Your instructions: Using the data below, set down every line from the one containing "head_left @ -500" through the one containing "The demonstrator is", inclusive and unchanged. Pictures are to be skipped.

Data extract:
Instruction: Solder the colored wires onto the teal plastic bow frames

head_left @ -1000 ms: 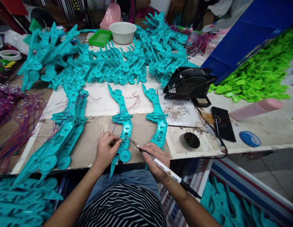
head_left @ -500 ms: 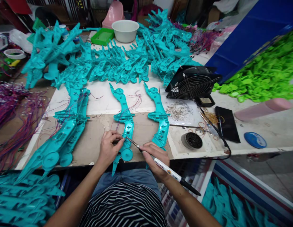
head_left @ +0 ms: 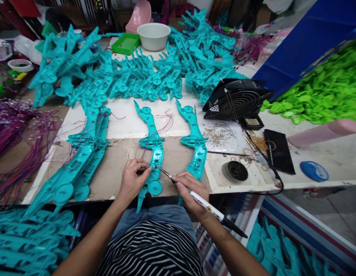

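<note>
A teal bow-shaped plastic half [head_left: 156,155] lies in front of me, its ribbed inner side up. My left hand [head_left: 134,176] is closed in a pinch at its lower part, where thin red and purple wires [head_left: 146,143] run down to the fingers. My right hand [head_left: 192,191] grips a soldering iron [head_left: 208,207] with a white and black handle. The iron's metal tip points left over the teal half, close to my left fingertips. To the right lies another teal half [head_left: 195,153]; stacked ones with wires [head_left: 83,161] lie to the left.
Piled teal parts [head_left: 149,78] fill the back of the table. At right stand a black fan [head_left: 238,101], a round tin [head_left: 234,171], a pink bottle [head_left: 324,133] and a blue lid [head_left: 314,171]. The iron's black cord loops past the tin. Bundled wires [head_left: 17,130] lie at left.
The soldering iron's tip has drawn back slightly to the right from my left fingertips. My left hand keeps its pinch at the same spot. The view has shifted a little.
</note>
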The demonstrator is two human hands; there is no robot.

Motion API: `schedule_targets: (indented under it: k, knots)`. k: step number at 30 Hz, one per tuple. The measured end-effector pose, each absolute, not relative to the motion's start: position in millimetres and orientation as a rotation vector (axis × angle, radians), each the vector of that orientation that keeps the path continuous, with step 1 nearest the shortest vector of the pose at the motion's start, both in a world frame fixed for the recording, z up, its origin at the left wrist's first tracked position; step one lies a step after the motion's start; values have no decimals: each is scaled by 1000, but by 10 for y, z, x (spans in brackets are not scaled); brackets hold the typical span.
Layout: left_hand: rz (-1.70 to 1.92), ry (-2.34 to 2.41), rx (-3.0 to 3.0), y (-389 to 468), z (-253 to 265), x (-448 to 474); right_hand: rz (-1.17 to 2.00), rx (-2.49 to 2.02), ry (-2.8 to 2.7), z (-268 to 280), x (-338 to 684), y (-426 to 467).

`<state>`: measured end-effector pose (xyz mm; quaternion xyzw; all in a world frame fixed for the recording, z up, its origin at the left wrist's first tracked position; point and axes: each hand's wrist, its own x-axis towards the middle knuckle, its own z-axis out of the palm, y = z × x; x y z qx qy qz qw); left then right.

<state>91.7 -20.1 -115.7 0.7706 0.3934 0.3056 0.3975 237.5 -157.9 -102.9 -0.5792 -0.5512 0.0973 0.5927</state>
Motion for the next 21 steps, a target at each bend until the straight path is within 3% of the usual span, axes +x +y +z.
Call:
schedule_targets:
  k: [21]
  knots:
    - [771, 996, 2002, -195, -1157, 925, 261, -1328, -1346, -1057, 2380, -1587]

Solved problem:
head_left @ -500 ms: 
head_left @ +0 ms: 

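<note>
A teal bow-shaped plastic half [head_left: 156,155] lies in front of me, its ribbed inner side up. My left hand [head_left: 134,176] is closed in a pinch at its lower part, where thin red and purple wires [head_left: 146,143] run down to the fingers. My right hand [head_left: 192,191] grips a soldering iron [head_left: 208,207] with a white and black handle. The iron's metal tip points left over the teal half, close to my left fingertips. To the right lies another teal half [head_left: 195,153]; stacked ones with wires [head_left: 83,161] lie to the left.
Piled teal parts [head_left: 149,78] fill the back of the table. At right stand a black fan [head_left: 238,101], a round tin [head_left: 234,171], a pink bottle [head_left: 324,133] and a blue lid [head_left: 314,171]. The iron's black cord loops past the tin. Bundled wires [head_left: 17,130] lie at left.
The soldering iron's tip has drawn back slightly to the right from my left fingertips. My left hand keeps its pinch at the same spot. The view has shifted a little.
</note>
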The demonstrator is two human hands; there is no robot.

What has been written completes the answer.